More dense and savoury than the delicacy of Moncerbal, the gently rich fruit works slowly through the mouth thanks to the

typical solid tannin of Lamas, which engenders a great sense of earthiness in the wine. Voluminous without heft.

DJP ‘La Faraona’, Cru Mencia

A single parcel on a tectonic-volcanic fault and laden with nuclear minerals. With

its shallow basalt bedrock, La Faraona is the highest hill in Corullón, ranging from

855 metres at the bottom of the vineyard to 975 metres at the top. Very steep,

south-east facing, planted to 65 year old vines which struggle in just 30cm of

(volcanic basalt, titanium etc) soil and with only morning sun for succour. Grey,

pale brown slate with quartz. Only worked (tilled by mule) one year in three.
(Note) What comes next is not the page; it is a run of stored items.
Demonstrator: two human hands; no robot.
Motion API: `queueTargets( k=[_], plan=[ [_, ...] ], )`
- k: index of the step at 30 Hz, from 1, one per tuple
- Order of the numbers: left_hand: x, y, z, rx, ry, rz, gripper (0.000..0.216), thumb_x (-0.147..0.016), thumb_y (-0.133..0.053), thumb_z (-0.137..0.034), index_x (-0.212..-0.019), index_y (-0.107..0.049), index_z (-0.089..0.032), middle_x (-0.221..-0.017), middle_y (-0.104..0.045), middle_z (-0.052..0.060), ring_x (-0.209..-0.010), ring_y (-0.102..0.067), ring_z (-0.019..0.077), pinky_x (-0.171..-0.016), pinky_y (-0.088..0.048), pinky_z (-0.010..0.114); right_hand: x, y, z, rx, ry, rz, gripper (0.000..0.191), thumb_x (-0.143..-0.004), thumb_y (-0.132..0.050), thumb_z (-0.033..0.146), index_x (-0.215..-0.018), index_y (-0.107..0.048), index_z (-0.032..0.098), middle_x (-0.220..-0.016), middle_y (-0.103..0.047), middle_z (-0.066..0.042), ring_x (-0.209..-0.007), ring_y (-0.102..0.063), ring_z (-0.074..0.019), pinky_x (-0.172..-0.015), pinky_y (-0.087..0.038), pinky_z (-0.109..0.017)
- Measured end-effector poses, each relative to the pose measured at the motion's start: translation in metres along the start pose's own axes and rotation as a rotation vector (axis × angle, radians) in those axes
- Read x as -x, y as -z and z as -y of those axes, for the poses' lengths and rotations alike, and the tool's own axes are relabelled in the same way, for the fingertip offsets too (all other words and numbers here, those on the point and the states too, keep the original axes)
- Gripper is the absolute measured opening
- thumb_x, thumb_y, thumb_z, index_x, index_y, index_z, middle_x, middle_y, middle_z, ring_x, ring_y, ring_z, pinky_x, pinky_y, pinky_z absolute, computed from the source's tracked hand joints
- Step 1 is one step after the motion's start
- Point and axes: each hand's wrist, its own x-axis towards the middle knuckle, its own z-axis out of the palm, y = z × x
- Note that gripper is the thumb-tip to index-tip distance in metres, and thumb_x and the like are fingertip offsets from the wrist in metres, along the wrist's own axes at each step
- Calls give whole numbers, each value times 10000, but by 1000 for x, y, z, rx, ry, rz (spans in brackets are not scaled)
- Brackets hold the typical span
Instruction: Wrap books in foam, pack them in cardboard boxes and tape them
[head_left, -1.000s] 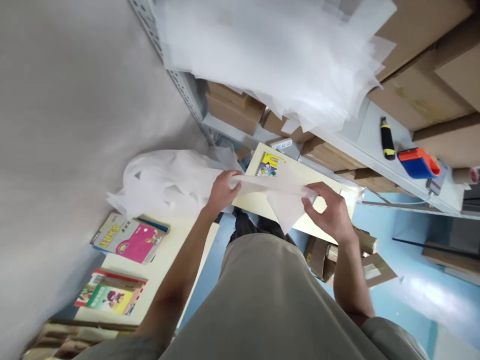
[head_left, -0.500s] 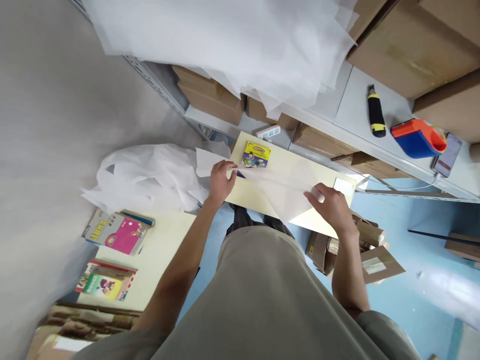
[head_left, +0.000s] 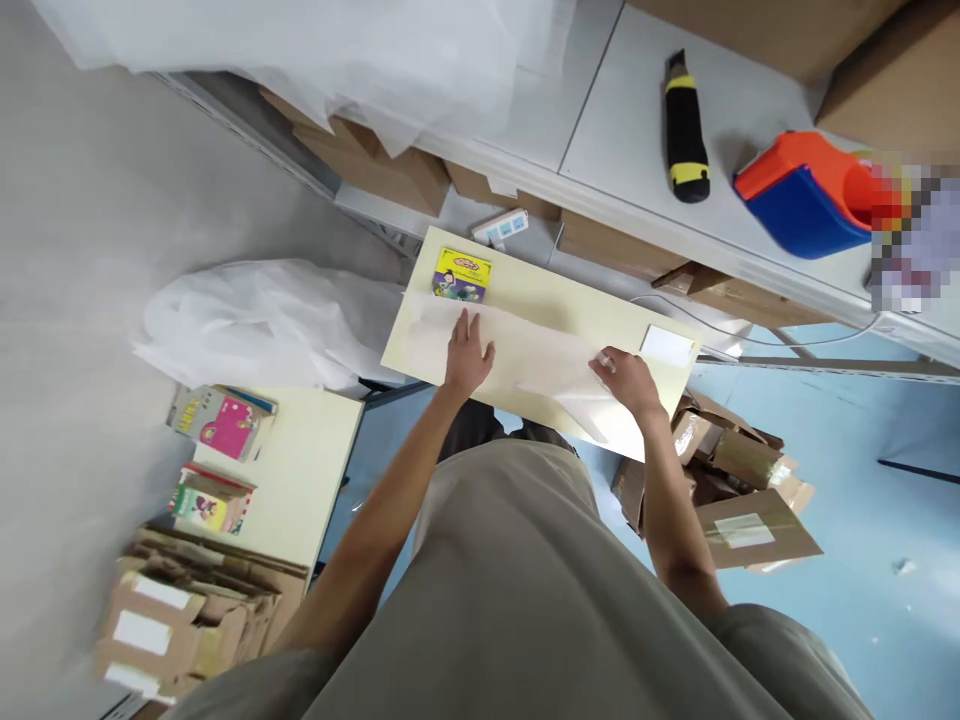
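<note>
A thin, whitish translucent packing sheet (head_left: pixel 536 355) is spread along the cream table (head_left: pixel 536 288) in front of me. My left hand (head_left: pixel 467 362) rests on its left part, fingers stretched out and thumb apart. At the other end, my right hand (head_left: pixel 628 382) has its fingers pinched together on the sheet. A yellow and purple booklet (head_left: pixel 463 275) lies just beyond my left hand, its lower edge touching or under the sheet. Near the table's right end is a white rectangular card (head_left: pixel 667 345).
A shelf above holds a utility knife (head_left: pixel 685 135), an orange and blue tape dispenser (head_left: pixel 810 195) and white sheets (head_left: pixel 300 50). Left are a bunched white sheet pile (head_left: pixel 247 320) and books (head_left: pixel 225 420) on a side table. Cardboard scraps (head_left: pixel 735 470) lie at right.
The sheet was stretched between both hands and now lies along the table. My left hand has let go of its edge and flattened onto it. The view has shifted right.
</note>
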Motion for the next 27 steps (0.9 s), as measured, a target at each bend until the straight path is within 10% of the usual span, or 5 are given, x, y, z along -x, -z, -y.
queueTargets(
  k=[11,27],
  plan=[
    [7,-67,-22,-137,175,95,928,-1075,-571,-572,-1795,-297,-55,-1896,-175,306,-1769,-176,505,-1410,-215,676,-46,-45,-43,44,-102,155,286,-1154,-603,414,-1286,-773,226,-1248,-840,-159,-1196,-755,-318,-939,-531,-353],
    [-5,-43,27,-105,225,218,1038,-1021,-603,-693,-1792,-319,-58,-1917,-119,275,-1771,-66,548,-1403,-164,731,-56,-70,-84,-247,-187,229,547,-1056,-744,644,-1347,-777,182,-1268,-853,-151,-1194,-783,-285,-983,-566,-333]
  ],
)
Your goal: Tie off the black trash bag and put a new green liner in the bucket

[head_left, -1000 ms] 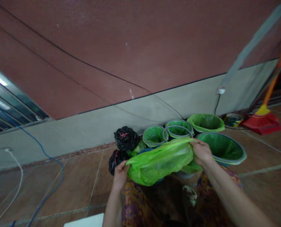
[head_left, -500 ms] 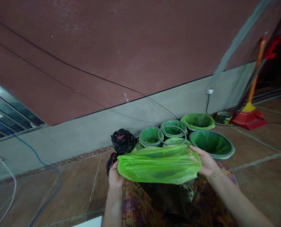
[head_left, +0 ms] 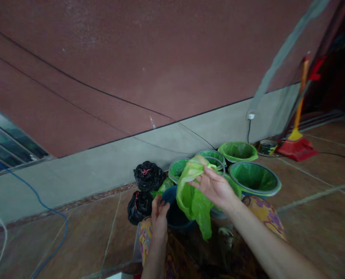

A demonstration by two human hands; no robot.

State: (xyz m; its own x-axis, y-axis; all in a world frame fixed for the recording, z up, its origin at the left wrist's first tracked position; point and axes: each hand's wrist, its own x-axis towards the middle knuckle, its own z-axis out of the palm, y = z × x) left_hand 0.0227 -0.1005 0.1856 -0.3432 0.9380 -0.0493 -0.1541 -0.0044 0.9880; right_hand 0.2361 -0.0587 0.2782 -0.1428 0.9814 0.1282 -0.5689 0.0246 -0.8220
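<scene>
A thin green plastic bag point(head_left: 194, 193) is held up by the right hand point(head_left: 214, 188) alone, pinched at its top between thumb and fingers, and it hangs crumpled in a narrow drape over the rim of a dark blue bin point(head_left: 175, 211) that stands just in front of the person's patterned clothing. Half a second ago the same bag was stretched wide and flat between both hands; that spread is now gone, and the bag is gathered toward the right side. The left hand point(head_left: 160, 215) has let go of the bag and is seen open, its fingers loosely apart, beside the near left edge of the blue bin; whether it touches the rim cannot be told. The two hands are thus set apart, with the bin's mouth and the hanging plastic between them. Behind the bag, a cluster of green-lined bins point(head_left: 254, 178) is ranged along the grey base of the wall, and two tied black bags point(head_left: 147, 176) are stacked to the left of the cluster. A red broom point(head_left: 299, 141) is leaned in the far right corner, lower in the view than before, as the camera has shifted slightly. A blue cable point(head_left: 49, 205) trails over the tiled floor at the left.
</scene>
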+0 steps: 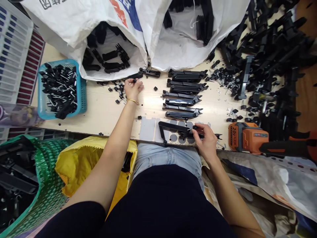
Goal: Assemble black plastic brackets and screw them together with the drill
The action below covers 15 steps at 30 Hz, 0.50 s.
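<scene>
My left hand [132,88] reaches far across the wooden table [104,109], fingers pinched on a small black part beside a scatter of small black pieces [118,92]. My right hand [206,140] rests at the near edge, fingers closed on a long black plastic bracket [173,127] that lies over a grey template [148,129]. A row of several finished black brackets [183,96] lies stacked in the middle of the table beyond my right hand.
A blue basket [81,96] of small black parts stands at left. Two white sacks [74,36] of black parts gape at the back. A heap of black parts [272,49] fills the right. An orange cordless drill [247,137] lies right. Yellow [79,162] and green [49,191] bags sit below.
</scene>
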Each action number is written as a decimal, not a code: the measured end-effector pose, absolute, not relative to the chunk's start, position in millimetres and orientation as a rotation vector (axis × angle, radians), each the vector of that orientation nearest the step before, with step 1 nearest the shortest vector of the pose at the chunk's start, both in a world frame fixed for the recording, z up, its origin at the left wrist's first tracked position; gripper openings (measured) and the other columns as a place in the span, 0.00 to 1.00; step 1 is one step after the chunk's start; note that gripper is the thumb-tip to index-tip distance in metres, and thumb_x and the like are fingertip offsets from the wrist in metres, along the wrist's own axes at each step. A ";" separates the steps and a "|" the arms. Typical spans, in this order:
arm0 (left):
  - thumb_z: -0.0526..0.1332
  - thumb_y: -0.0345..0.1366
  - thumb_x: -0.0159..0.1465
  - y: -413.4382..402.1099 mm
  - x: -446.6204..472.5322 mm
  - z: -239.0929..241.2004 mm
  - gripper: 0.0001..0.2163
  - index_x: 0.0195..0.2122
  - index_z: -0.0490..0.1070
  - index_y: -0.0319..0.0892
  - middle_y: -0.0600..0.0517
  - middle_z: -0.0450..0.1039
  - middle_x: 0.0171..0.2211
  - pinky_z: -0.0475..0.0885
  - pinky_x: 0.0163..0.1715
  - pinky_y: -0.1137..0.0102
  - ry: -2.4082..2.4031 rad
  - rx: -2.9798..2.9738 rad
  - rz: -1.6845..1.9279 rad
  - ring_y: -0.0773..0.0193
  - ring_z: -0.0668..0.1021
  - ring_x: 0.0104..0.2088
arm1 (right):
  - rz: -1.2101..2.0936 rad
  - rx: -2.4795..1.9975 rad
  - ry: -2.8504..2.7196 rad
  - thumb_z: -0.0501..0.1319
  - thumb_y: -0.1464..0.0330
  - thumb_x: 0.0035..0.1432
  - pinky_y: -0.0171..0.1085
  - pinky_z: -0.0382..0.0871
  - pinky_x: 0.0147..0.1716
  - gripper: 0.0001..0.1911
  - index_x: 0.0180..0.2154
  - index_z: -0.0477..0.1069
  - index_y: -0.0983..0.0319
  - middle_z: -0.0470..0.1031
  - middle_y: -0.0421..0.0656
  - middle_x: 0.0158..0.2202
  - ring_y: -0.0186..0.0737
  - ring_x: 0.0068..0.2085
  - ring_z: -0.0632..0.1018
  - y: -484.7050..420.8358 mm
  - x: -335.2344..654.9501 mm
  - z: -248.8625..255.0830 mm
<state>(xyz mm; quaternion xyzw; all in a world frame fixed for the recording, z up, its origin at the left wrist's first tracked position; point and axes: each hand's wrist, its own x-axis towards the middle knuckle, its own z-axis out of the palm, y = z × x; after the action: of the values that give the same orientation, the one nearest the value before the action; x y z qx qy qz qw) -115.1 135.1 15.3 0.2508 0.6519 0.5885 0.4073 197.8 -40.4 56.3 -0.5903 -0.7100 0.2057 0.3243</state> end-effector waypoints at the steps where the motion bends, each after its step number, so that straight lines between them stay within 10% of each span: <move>1: 0.54 0.23 0.66 135.8 -121.3 18.2 0.12 0.33 0.49 0.44 0.61 0.68 0.34 0.74 0.37 0.76 1.665 0.629 1.505 0.83 0.75 0.28 | 0.531 -1.546 -1.871 0.58 0.67 0.62 0.40 0.76 0.34 0.09 0.44 0.69 0.60 0.74 0.43 0.35 0.37 0.33 0.76 -40.4 198.3 55.9; 15: 0.74 0.39 0.47 -18.2 -91.4 63.1 0.19 0.36 0.70 0.41 0.57 0.73 0.23 0.74 0.23 0.76 1.493 0.873 1.317 0.71 0.76 0.22 | 0.508 -1.513 -1.963 0.58 0.69 0.62 0.39 0.74 0.34 0.08 0.44 0.69 0.60 0.74 0.43 0.35 0.37 0.32 0.77 -42.4 197.5 66.5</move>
<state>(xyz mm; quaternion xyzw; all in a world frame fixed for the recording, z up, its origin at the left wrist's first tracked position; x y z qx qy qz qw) -91.4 -18.2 63.1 0.3554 0.6080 0.5362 0.4654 197.5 -42.4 66.5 -0.5703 -0.7400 0.1915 0.3010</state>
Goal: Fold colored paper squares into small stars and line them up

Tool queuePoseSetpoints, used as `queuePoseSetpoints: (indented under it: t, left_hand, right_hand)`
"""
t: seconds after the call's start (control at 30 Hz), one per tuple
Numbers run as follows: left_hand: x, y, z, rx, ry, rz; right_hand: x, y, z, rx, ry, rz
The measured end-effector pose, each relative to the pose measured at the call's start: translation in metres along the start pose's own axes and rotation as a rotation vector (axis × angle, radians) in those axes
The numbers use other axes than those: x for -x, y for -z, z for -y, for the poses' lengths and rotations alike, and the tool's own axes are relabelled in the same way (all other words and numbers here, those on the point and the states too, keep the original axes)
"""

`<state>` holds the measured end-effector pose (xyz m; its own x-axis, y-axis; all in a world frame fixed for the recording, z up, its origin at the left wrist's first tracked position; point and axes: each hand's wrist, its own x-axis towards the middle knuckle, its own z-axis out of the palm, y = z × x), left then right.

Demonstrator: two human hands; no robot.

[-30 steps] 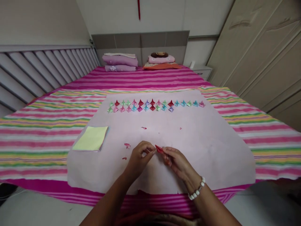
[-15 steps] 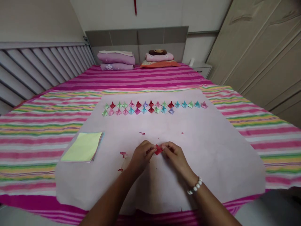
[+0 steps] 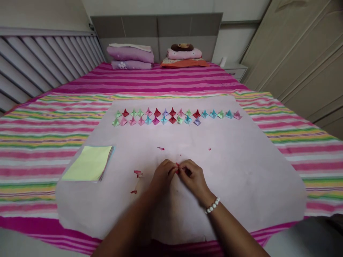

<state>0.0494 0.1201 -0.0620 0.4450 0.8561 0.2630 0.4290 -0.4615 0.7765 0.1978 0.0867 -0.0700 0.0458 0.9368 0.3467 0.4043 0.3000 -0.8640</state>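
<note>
Pinching a small folded piece of red paper [image 3: 177,169], above the middle of a wide, smooth, pale pinkish sheet [image 3: 241,178]. Holding its nine o'clock side with the left hand [image 3: 162,174], thumb against fingers, and its three o'clock side with the right hand [image 3: 193,177], pinching the same way. Mostly hiding the red paper, so cannot tell its full shape. Seems only part done, and not yet set down with the others.

Going out from the red paper, see crumpled red paper scraps [image 3: 138,174] at nine o'clock and eight o'clock. Find a thin red strip [image 3: 160,148] near eleven o'clock and a tiny red bit [image 3: 209,149] at two o'clock.

Farther off, at twelve o'clock, see pointy folded paper shapes [image 3: 172,111] in two rows, in red, pink, green, blue and purple. Count sixteen in the far row [image 3: 125,113] but only eleven in the near row [image 3: 155,121], stopping short at about one o'clock. Looks like lots done already.

At nine o'clock, well apart from the hands, find a yellow-topped stack of flat paper squares [image 3: 88,162]. Looks like plenty left unfolded, but cannot count the squares.
</note>
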Motion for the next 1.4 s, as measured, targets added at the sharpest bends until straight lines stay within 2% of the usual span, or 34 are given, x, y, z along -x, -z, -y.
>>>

It

was 50% Palomino when Ricardo and Alvaro purchased it, but this rogue variety is

now just a trace along with a little Alicante Bouchet in field blend. Fermented in

new 600 litre French oak, unfiltered, with total production of up to 2 barrels. In

2009, they had to cooper a special ¼ barrel to approximate a second barrel after a

full first barrique!

DJP ‘La Faraona’ Mencia 2012

This year there is a 450 litre barrel and a 75 litre pup, totalling 525 litres production. Very herbal,

with purple florals, pimiento and the smell of old wood in the tannin, savoury with meaty red fruit.

The palate has great tannin weight, but with lots of dance, as it’s slashed through with glinting

minerals.

DJP ‘La Faraona’ Mencia 2011

Forest strawberry, smoky red fruits and slate on a nose that’s dark, deep-set, run through with dried field herbs and lifted by

mineral freshness. There’s the smell of velvet, brambles and stone, and more brambles and stone. The palate is marked by

fabulous liquid tannins. Despite a great deal of impact, the wine flows up and out in the mouth, effortless already.